Os ilustres contribuintes, os senhores votantes, os dignos cidadãos e os meus queridos leitores que, depois de tantas abstracções qualitativas, não passam de pessoas concretas, de carne, sangue, sonho e osso, que vivem o instante do tempo que passa, ainda não assumiram que quem manda em nós não é o PS, nem foi o PSD com o CDS, mas um tal Senhor Ninguém que vive em união de facto com a Dona Incompetência, permitindo que a Ti Culpa acabe por morrer solteira. Ambos os parceiros da concubinagem reinante foram educados na arte de se escreverem ofícios segundo o manual dos inquisidores, a tal que se transformou no livro de estilo dos modernizadores administrativos, esse misto de teólogos arrependidos com a sacanagem dos jotas que eles elevaram a assessores. Todos acabam de vos enganar com a habitual notícia de Setembro sobre as candidaturas ao dito ensino superior da bolonhesa, coisa que resultou desta pesada herança da Manela, ministra do sector, antecedida pelo Couto dos Santos e pelo Deus Pinheiro, seus renovados candidatos da verdade, e cujo resultado acabou por ser a mais recente versão do Roberto Carneiro que é a soma de Gago com Maria de Lurdes.
Os incautos, diante de uma lista de cerca de um milhar de cursilhos de pretenso acesso a uma ilusão de emprego, a que o Estado se comprometeria a dar um posto de vencimento, quando antigamente apenas saíam licenciados, isto é, com licença para continuarem a estudar por si mesmos, podem reparar que a mesma ditadura de perguntadores nos afunila para saídas políticas que nos obrigam a ter que escolher, como chefe do governo, o Sócrates ou a Manela, com os sacristães Jerónimo, Francisco e Paulo a darem bicadas na alternativa. O primeiro pretenso grande diz que é de esquerda e só leva porrada da esquerda. A outra, que é da não-esquerda, finge que segue a esquerda-menos ao ritmo da jardinada.

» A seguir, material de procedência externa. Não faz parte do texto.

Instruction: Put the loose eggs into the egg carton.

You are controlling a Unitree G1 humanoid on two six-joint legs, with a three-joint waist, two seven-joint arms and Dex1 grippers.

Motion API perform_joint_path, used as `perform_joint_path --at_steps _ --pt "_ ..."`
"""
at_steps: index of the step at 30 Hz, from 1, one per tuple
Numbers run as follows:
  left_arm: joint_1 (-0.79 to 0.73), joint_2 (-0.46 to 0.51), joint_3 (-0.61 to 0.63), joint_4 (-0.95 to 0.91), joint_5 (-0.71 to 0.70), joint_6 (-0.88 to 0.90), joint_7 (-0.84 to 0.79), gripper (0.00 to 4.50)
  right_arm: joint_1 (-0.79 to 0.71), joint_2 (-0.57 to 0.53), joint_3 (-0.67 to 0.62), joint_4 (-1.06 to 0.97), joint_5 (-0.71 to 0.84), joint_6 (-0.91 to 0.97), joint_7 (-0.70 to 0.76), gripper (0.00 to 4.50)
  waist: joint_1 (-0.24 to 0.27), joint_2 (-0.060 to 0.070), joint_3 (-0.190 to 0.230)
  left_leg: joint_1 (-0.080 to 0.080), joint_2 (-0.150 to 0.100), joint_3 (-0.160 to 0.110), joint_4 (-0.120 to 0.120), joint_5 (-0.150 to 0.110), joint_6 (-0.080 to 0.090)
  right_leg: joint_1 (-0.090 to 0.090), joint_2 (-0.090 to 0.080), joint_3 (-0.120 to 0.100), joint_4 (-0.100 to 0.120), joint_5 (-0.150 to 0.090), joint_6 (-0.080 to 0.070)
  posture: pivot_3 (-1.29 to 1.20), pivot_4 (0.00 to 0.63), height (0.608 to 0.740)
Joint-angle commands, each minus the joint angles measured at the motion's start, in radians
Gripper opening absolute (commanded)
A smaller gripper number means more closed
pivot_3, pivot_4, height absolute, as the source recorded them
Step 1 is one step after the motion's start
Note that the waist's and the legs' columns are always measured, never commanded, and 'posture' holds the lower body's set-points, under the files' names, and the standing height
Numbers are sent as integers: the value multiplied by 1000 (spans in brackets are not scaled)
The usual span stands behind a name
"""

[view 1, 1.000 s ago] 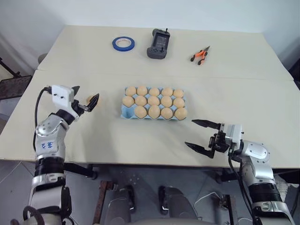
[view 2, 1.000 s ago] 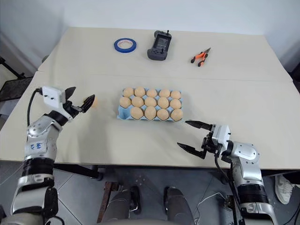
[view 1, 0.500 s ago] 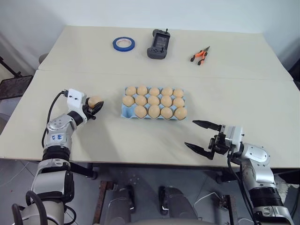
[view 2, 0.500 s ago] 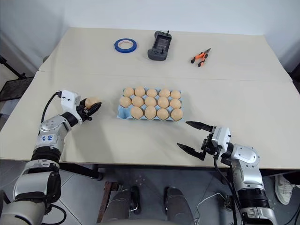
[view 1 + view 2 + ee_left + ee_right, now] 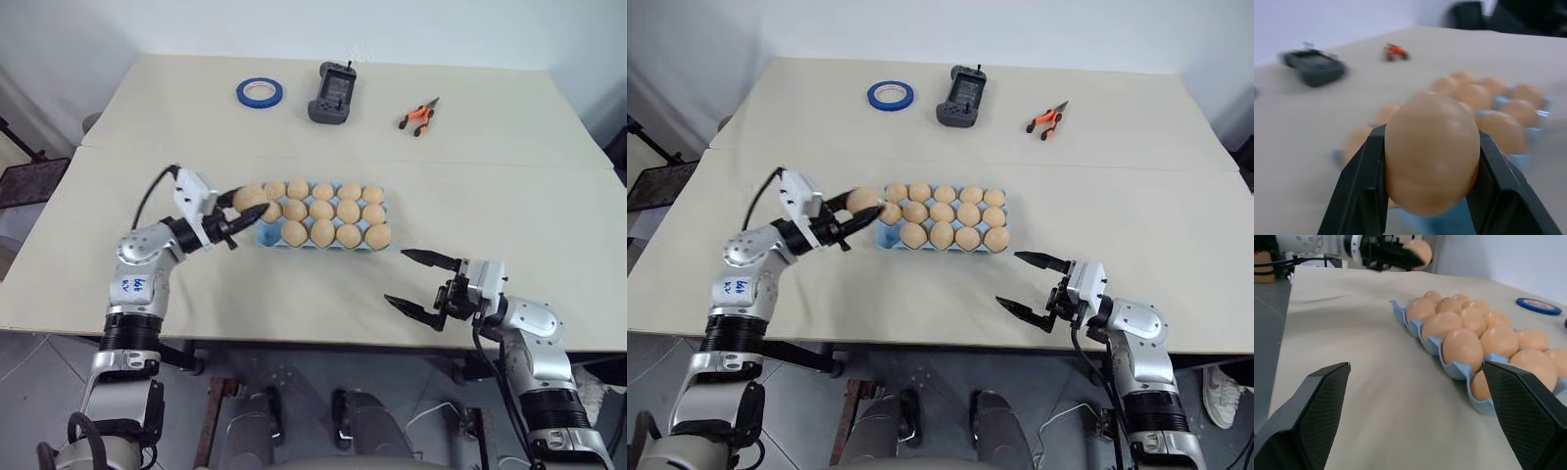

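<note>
The light blue egg carton [image 5: 261, 236] lies at the table's middle with several tan eggs [image 5: 321, 211] in its cups; the near-left corner cup [image 5: 266, 233] shows bare blue. One loose egg [image 5: 1432, 152] hangs just above the carton's left end, and my left gripper [image 5: 248, 207] is shut on it, pointing level toward the carton. In the left wrist view a black finger [image 5: 1364, 191] presses on each side of the egg. My right gripper [image 5: 397, 276] stands open and empty near the front edge, right of the carton [image 5: 1454, 369].
At the back of the table lie a blue tape ring [image 5: 259, 92], a black handheld controller [image 5: 332, 93] and orange-handled pliers [image 5: 418, 115]. A seam between two tabletops runs across behind the carton. The table's front edge is close under my right gripper.
My left gripper shut on the loose egg at the table's left and carried it right to the carton's left end. The right arm stayed still.
</note>
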Motion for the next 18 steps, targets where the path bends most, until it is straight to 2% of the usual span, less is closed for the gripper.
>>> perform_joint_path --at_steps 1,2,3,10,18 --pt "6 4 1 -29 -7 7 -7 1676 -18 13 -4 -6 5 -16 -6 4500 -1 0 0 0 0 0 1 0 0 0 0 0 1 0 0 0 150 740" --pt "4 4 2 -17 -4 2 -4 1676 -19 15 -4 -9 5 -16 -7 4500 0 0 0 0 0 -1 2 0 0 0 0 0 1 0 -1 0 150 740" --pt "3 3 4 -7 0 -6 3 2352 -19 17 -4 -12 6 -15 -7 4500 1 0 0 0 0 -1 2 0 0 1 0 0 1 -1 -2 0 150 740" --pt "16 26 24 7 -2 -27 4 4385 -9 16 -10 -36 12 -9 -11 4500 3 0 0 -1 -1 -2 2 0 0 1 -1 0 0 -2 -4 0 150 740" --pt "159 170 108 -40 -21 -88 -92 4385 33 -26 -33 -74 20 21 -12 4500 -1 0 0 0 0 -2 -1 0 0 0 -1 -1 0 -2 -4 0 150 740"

Não há meio de compreendermos que este caldo de cultura resulta de um erro de subsolos filosóficos, compreendendo-se como a nota de entrada num dos melhores cursos de filosofia no ensino público de Lisboa acabe por ser abaixo do velho dez. Porque foram estes donos do poder que não perceberam como deveriam educar para a mudança e nunca seguindo o catálogo de saídas profissionais inventado pela fantasia do positivismo tecnocrático dos construtivistas que já falharam todas as sucessivas grandes opções dos planos que engendraram. E porque não querem compreender o presente, vingam-se do passado e proíbem-nos o futuro.
Nunca deveríamos deixar que toda a nossa juventude ficasse dependente de um venerando reitor, de um profético ministro ou de um mais que douto conselho, desses que decretaram, com tanta mensurabilidade, o mercado de trabalho do próximo século, em total contraciclo, como se demonstra na presente crise global. Bolonha não tem culpa. O modelo até exigia uma urgente banda larga, em profundidade, na base, e qualquer país polido, civilizado e culto da Europa não caiu na nossa esparrela de pôr a oferta da empregomania a controlar o mercado das vocações. A única via que temos para curar a doença e voltar a ter luz está, como dizia Guerra Junqueiro, em incendiarmos os símbolos destes filhos de Veiga Simão e Roberto Carneiro.
As regras do jogo do ensino, incluindo do superior, estão totalmente viciadas pelos frustrados da educacionologia, da avaliologia e do planeamentismo. Os quadros publicados na madrugada de hoje são a melhor prova da nossa decadência humanista. O “big brother” dos tecnocratas falhados, que se apoderou da máquina decretina do ministerialismo, afastou-nos esquizofrenicamente da realidade do presente e do futuro emprego. Deixámos de ter os pés no chão e de olhar as estrelas do sonho, permitindo, em nome de uma manipulação da ilusão, que nos metam a pata na poça. A Dona Incompetência e o Senhor Ninguém já não tomam chá com a Ti Culpa. Já perceberam que o Sócrates e a Manela, a quem enredaram, já foram desta para os anjinhos. Eles passam, os educacionálogos, os avaliológos e os planeamanetistas ficam e mandam, para amanhã poderem despedir os mais competentes que resistem em liberdade e saudades de futuro. Não tarda que voltem os inquisidores, para continuarmos a ser jangada de pedra.